Wednesday, September 7, 2011

Context.

In pages 35-71 McCarthy introduces more of a context to the main characters' situation. We knew they were in America from the information at the back of the book, yet we find out that they are in North America, and what used to be the United States on page 43. They boy asks if "there's not anymore states" and the man replies, "I don't know exactly. That's a good question." (43) This information tells the reader that, for some reason, the United States collapsed and left a few struggling survivors. However this still leaves many questions unanswered, such as what happened for this powerful country to fall? What happened to the other countries in the world?And, if these countries are still in existence, why did none come to help the survivors?

The next information that we receive about the past of the man and the boy is when the man "sat by the roadside and took out... the contents [of his wallet]. Some money, credit cards. His driver's license. A picture of his wife." (51) Here we are introduced to the man's wife and (presumably) the boy's mother. She is obviously not with them, yet the fact that the man had been carrying a picture of her with him this whole time shows that he still cares for her and they did not split because of hate or violence. The revelation of the man's wife leaves us with more questions, such as: why is she not with them now?
"The clocks stopped at 1:17" takes us to the beginning of the catastrophe which the rest of the story follows. (52) This paragraph shows us the man and his wife, pregnant at the time, in their house. In their life before their world collapsed. Slightly further on, the boy tells the man, "I wish I was with my mom" and the man eventually responds: "you mean you wish you were dead." (55) Here we find out for sure that the wife has died, and it was after the birth of their son because he knows her enough to want to be with her. More questions: How and when did she die?

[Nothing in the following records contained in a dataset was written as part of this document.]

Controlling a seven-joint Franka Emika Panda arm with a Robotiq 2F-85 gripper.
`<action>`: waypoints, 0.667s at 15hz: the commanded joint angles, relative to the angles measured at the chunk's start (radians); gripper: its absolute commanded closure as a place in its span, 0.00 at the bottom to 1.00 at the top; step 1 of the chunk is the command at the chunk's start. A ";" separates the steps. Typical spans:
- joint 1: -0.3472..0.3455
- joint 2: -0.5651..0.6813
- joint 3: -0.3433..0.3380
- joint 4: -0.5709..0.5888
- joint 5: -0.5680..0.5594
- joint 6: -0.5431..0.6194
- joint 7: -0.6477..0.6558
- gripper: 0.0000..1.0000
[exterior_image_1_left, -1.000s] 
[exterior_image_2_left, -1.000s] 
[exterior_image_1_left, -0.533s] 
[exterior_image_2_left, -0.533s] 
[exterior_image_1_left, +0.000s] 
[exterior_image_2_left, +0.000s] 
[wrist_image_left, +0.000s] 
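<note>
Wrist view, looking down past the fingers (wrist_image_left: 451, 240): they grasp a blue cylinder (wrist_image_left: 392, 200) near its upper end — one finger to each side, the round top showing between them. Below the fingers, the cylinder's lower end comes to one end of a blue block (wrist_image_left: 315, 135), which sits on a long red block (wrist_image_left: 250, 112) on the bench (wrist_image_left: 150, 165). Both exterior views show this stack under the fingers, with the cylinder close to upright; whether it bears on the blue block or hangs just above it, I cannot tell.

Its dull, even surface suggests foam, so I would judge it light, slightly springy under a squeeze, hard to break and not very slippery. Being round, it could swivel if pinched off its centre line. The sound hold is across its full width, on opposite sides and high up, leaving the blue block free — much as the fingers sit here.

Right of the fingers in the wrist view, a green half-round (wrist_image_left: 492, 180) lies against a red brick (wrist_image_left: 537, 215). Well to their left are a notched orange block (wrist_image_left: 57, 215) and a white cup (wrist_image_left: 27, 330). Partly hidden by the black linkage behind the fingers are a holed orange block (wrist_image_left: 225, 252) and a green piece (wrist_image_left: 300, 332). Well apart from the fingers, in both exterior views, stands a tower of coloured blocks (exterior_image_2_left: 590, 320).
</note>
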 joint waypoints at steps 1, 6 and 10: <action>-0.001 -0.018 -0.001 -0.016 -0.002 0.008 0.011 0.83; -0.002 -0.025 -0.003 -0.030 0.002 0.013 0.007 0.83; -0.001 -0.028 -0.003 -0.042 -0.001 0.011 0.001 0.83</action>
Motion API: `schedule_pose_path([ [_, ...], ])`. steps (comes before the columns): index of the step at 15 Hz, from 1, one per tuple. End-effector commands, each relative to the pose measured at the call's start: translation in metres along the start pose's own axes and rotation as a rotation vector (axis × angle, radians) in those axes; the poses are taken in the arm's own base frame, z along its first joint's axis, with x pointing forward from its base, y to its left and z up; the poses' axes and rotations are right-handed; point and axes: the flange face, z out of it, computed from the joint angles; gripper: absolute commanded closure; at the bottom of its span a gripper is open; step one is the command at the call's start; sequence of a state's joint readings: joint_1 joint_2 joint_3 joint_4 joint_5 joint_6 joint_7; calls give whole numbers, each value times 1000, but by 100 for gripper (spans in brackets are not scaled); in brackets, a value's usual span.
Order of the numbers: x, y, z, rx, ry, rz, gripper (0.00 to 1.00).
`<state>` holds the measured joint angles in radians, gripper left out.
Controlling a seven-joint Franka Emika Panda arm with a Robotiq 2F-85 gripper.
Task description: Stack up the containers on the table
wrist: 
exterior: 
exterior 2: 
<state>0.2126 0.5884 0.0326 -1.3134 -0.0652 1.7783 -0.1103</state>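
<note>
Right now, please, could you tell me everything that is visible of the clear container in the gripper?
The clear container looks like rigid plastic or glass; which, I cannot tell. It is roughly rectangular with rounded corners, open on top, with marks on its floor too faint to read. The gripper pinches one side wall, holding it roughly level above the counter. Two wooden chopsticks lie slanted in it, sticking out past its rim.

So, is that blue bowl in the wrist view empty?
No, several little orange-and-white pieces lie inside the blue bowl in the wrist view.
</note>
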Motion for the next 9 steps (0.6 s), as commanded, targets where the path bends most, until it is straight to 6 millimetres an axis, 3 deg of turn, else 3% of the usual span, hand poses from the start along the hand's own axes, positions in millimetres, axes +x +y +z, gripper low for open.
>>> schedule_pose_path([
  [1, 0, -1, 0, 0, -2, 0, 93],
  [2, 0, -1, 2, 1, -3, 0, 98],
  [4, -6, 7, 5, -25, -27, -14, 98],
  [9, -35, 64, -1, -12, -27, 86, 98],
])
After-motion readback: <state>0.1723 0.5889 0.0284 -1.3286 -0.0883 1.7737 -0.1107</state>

The next paragraph begins a conversation between the man and his wife that answers these questions. She appears cold, uncaring: "I don't care. I don't care if you cry. It doesn't mean anything to me... I don't care. It's meaningless. You can think of me as a faithless slut if you like. I've taken a new lover. He can give me what you cannot." (55-57) She walks out into the dark, frozen woods to die without saying goodbye to her son. The man begs her not to go, but I think she did the right thing. She was brave. She mentions people who will come to rape and torture and eat them. I wouldn't want to sit around and wait to meet them either. She made a sacrifice for her husband and son, there were only two bullets left. Someone was going to have to die another way, and she chose to save the two people who mattered most in the world to her- despite how much she insisted that she didn't care.